[Required action]
What is the count of lines below that include "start"? Reply with nothing else.

-- The data follows --

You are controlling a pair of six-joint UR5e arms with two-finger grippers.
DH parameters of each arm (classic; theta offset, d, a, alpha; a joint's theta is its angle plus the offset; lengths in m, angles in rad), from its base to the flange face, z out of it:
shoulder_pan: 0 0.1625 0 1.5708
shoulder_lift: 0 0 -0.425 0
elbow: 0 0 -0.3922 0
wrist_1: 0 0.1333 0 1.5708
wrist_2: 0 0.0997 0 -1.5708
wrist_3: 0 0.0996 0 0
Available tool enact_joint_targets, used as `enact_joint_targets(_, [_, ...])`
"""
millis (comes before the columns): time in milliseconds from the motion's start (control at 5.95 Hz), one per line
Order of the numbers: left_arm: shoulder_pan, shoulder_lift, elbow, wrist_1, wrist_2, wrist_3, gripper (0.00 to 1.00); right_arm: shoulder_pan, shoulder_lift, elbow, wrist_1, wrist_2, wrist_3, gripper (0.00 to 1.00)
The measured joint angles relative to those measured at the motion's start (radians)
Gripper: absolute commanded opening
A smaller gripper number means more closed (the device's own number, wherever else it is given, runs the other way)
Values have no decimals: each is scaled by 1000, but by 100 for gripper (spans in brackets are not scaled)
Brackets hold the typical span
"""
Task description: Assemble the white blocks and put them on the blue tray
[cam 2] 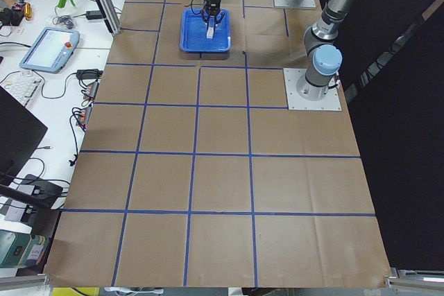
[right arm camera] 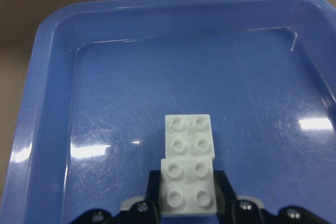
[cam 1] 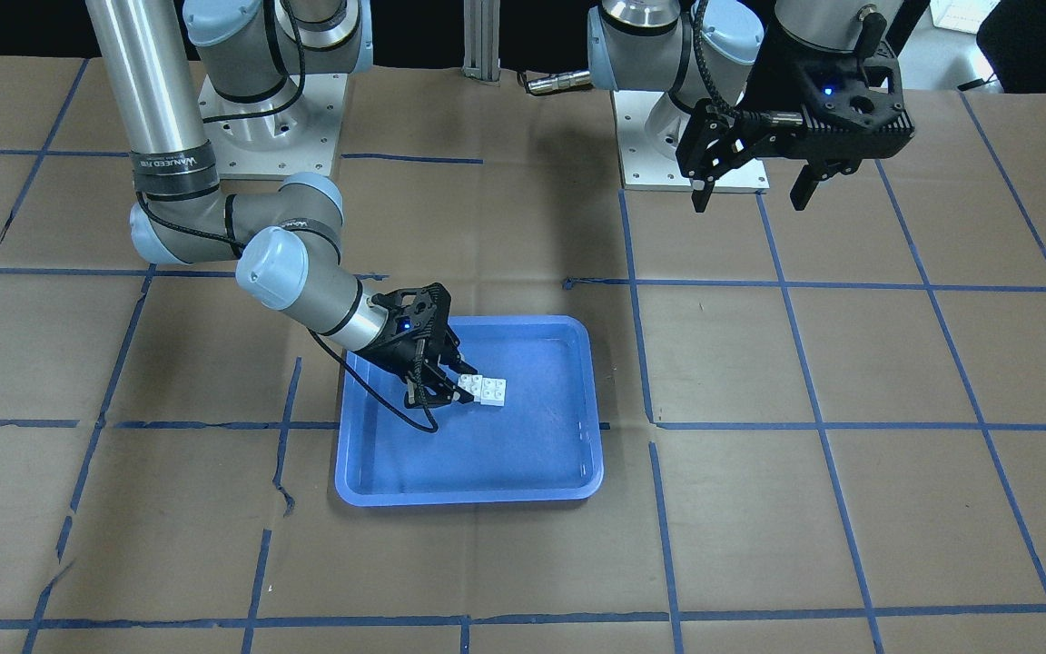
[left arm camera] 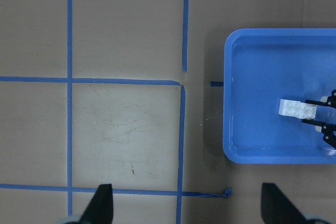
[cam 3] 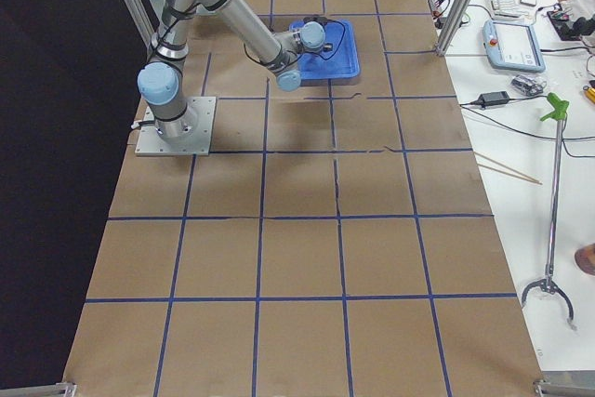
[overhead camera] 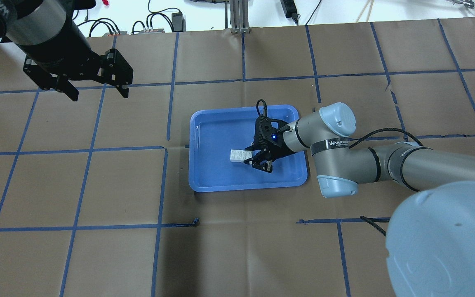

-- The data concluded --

[Output of the exercise]
2